DATA FOR THE TASK:

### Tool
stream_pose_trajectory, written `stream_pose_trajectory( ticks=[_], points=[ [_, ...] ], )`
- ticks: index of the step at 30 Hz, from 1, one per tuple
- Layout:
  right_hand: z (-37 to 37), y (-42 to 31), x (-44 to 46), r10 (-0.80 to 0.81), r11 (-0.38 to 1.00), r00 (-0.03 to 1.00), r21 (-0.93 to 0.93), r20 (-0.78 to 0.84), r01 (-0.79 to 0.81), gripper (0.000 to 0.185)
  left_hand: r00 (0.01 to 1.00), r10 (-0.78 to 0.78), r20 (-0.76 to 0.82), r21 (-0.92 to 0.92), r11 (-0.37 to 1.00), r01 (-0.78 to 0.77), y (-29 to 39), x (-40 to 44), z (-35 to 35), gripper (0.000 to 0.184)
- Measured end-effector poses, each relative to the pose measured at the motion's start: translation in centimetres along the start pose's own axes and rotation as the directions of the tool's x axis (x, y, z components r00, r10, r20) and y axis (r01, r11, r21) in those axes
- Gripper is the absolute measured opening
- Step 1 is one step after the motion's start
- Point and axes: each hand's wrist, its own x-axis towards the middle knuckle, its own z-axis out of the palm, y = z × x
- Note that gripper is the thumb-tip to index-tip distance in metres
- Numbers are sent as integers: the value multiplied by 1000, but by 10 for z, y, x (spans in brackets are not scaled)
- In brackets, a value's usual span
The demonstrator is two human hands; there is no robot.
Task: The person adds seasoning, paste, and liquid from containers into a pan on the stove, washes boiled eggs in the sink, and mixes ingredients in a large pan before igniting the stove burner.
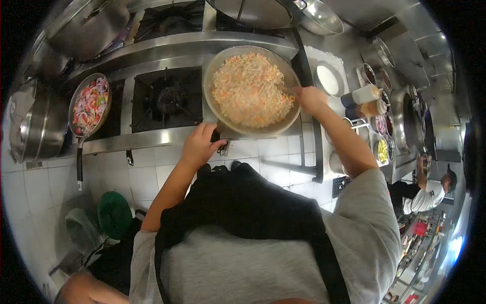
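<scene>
A wide, shallow pan (208,96) on the stove is full of a pale, grainy rice-like mixture (250,88) with small orange bits. My right hand (311,100) is closed around the handle of a utensil at the pan's right rim; the utensil's far end is in the food, so its kind is hidden. At the stove's front edge (172,136), just below the pan, is my left hand (200,146). Its thumb and fingers are apart, close to a dark piece and a metal stove knob (223,148).
Left of a bare burner (168,96) sits a frying pan (107,109) of sliced onions and vegetables, its handle jutting forward. To the right are a container of white liquid (329,79), squeeze bottles (367,95) and small tubs. A co-worker (428,197) stands far right.
</scene>
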Motion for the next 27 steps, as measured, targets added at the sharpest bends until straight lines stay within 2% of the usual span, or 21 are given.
stream_pose_trajectory(
  ticks=[1,3,5,8,10,14,17,20,23,27],
  points=[
    [-5,7,-4,-48,994,999,-97,7,49,32,999,-6,-39,18,1000,7,1,-2,6,48],
    [-24,16,-13,-87,987,995,-141,-41,81,24,996,-58,-65,39,997,60,6,-6,14,46],
    [-45,22,-22,-154,975,980,-181,-123,130,24,991,-117,-69,85,989,123,19,-6,17,46],
    [-56,51,-4,-96,969,973,-244,-209,43,21,964,-250,-89,197,944,263,40,-5,19,45],
    [-56,66,5,-166,950,959,-297,-229,93,21,941,-296,-164,262,907,330,43,-4,30,44],
    [-35,80,48,-184,919,971,-376,-149,117,21,933,-341,-119,346,866,361,38,-1,35,41],
    [-8,87,87,-289,935,957,-215,-3,281,23,949,-301,-91,372,874,313,33,3,29,39],
    [51,61,107,-393,920,917,-23,-69,392,27,953,-287,-99,371,878,303,27,3,24,38],
    [44,31,77,-341,936,933,53,-117,349,30,949,-302,-95,364,876,315,35,2,19,38],
    [18,25,14,-260,964,962,29,-84,263,35,942,-325,-84,337,880,333,41,1,18,40]
  ],
)
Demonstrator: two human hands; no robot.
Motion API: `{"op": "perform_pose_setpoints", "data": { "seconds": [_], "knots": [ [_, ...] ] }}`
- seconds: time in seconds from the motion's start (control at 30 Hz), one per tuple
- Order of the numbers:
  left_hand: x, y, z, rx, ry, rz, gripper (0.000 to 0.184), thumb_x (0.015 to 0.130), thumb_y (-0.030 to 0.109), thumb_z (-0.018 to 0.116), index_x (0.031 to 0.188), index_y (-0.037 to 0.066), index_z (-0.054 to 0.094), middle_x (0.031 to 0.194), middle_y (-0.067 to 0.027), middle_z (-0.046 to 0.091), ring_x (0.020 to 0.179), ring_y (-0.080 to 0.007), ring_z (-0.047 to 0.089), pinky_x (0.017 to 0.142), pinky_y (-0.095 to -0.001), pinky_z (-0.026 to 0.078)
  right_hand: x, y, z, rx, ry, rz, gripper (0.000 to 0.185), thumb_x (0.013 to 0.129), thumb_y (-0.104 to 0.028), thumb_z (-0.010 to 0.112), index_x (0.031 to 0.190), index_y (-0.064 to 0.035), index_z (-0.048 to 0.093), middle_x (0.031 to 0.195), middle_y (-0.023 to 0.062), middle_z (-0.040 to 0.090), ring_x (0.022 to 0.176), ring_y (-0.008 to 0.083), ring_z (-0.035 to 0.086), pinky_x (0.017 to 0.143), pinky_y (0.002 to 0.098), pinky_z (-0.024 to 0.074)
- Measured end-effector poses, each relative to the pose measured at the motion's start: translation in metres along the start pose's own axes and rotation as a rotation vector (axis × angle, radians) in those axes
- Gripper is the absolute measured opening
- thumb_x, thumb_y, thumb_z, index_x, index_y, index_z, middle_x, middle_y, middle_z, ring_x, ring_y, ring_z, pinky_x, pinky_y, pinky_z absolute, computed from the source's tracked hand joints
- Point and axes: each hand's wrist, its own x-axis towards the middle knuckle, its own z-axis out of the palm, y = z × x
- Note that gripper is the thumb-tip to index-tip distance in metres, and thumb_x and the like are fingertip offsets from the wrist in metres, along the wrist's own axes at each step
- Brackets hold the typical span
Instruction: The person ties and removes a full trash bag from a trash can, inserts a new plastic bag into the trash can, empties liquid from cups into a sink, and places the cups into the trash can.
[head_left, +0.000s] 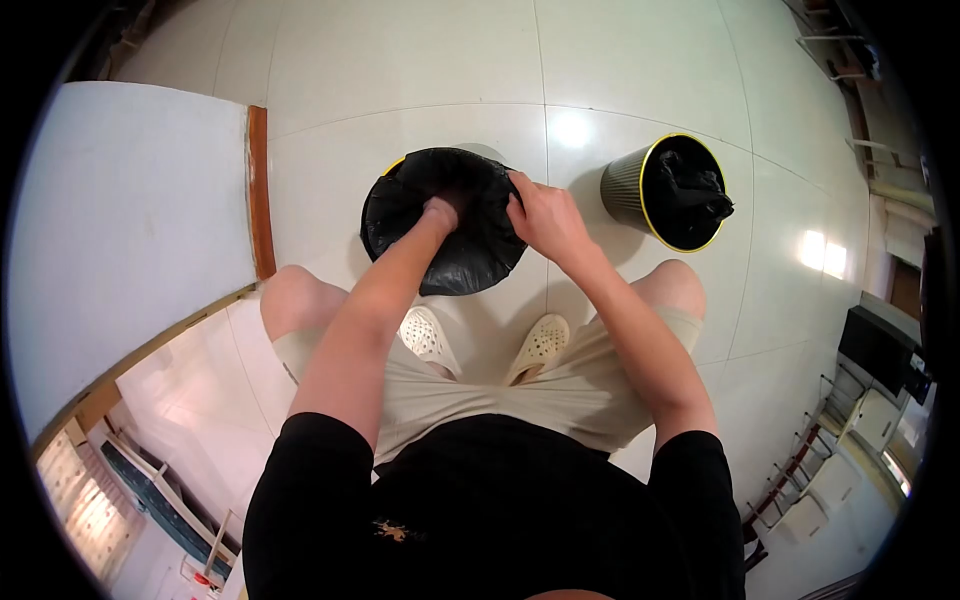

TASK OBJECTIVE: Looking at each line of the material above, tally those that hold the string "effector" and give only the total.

EXERCISE RESULT: 2